## About this task
Scan the lines below; pull out those with "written".

Stored records:
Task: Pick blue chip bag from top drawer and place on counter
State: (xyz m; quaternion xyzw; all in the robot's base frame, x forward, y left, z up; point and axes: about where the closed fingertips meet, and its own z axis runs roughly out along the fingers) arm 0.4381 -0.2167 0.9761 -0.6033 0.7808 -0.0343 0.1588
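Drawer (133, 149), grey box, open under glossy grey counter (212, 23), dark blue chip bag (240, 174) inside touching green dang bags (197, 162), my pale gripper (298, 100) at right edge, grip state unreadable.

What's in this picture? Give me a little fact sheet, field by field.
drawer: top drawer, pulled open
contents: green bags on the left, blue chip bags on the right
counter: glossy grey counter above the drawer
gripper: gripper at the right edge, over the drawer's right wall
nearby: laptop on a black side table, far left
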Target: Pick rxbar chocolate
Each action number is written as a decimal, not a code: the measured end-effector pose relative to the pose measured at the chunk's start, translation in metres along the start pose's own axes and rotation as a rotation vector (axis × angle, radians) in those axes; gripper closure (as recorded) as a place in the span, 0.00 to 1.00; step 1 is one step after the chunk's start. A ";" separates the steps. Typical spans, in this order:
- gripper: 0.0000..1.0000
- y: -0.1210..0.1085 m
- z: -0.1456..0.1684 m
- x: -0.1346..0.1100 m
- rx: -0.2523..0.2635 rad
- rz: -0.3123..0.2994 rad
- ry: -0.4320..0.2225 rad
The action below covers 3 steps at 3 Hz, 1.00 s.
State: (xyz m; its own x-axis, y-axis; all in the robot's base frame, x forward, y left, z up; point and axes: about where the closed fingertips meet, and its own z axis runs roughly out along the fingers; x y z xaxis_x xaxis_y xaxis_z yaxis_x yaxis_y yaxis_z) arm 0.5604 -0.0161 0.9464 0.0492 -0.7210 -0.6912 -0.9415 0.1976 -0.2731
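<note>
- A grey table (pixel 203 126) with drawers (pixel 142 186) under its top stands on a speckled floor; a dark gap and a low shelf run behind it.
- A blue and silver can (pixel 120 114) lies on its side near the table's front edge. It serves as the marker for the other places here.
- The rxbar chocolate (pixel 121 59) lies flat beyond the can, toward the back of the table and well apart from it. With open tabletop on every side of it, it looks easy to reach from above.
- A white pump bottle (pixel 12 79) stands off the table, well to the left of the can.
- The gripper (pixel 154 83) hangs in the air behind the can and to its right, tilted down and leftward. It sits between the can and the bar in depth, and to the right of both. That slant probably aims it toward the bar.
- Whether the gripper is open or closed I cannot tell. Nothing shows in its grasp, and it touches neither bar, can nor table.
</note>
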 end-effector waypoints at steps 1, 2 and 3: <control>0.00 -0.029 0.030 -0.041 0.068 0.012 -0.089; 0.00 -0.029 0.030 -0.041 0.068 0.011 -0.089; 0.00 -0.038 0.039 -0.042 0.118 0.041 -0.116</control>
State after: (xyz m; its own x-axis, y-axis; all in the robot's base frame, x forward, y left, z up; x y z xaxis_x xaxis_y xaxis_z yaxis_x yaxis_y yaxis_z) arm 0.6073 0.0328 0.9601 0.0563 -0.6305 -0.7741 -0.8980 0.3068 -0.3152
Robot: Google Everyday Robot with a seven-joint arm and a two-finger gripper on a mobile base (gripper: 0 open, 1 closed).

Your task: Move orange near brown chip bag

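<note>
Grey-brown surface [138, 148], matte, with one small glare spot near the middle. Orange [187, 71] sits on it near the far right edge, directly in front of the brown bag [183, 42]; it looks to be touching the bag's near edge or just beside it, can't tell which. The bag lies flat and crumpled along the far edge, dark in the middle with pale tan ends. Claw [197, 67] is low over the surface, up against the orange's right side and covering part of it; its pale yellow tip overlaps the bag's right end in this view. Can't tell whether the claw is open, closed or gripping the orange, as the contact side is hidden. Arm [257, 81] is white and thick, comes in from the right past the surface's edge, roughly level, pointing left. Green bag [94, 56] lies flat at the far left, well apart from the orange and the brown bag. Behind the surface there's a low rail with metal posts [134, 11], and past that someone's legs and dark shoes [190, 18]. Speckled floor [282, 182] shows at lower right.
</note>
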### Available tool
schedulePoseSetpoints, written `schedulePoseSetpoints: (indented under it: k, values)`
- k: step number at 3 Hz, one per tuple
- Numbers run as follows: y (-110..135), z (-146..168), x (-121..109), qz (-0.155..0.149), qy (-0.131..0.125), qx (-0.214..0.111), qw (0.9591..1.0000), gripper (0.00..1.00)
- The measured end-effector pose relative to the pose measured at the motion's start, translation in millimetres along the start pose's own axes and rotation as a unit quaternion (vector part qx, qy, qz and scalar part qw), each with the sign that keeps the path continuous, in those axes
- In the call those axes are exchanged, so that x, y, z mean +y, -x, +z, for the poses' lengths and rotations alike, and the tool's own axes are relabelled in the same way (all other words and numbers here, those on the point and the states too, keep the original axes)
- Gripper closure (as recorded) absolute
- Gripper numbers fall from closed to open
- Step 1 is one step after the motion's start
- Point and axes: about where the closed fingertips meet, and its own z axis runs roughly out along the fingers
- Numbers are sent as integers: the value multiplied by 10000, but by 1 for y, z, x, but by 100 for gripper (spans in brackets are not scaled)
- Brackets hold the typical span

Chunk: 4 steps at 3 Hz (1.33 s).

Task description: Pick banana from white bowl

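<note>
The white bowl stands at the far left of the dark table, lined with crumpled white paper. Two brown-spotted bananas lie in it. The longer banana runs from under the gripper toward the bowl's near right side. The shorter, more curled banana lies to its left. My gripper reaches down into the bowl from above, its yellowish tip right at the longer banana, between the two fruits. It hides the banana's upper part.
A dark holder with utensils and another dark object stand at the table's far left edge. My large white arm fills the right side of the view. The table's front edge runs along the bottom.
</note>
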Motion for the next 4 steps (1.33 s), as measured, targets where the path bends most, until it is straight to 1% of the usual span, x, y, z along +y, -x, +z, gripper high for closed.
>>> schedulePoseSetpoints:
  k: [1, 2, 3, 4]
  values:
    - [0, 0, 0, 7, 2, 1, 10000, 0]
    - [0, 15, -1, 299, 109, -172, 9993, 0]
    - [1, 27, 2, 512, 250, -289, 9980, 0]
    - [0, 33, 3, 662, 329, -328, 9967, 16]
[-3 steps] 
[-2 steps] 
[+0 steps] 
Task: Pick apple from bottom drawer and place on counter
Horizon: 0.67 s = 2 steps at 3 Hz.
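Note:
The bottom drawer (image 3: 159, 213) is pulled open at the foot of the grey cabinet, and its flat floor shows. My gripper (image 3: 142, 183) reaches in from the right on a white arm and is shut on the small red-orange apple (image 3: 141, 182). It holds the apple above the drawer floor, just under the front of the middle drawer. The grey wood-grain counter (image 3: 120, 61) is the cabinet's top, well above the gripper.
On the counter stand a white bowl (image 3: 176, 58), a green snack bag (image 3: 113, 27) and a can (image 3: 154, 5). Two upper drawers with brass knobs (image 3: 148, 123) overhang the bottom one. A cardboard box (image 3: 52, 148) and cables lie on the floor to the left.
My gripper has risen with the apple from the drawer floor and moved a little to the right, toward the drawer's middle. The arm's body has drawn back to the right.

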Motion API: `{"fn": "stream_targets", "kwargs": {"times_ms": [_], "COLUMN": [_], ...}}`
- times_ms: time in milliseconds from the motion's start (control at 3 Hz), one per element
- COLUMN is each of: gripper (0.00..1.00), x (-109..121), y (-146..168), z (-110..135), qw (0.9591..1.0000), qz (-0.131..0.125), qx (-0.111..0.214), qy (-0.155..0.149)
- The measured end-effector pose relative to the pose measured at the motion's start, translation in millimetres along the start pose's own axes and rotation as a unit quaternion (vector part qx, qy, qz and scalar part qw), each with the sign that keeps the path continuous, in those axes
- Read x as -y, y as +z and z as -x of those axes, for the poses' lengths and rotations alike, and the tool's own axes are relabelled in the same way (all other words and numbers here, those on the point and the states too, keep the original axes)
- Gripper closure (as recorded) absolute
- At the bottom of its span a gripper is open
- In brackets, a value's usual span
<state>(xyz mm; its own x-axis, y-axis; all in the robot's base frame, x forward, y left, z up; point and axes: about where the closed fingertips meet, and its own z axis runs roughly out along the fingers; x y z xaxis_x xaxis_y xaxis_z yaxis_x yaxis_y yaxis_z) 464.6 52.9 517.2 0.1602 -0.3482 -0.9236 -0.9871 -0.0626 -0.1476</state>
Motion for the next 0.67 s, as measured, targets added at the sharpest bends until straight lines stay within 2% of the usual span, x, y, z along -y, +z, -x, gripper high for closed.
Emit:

## Answer section
Each action number is written as a decimal, not a code: the measured end-effector pose relative to the pose measured at the chunk's start, translation in metres along the start pose's own axes and rotation as a rotation vector (axis × angle, radians) in those axes; gripper closure (as recorded) as a place in the span, 0.00 to 1.00; step 1 is one step after the chunk's start. A ";" separates the steps. Typical spans, in this order:
schedulePoseSetpoints, written `schedulePoseSetpoints: (indented under it: k, values)`

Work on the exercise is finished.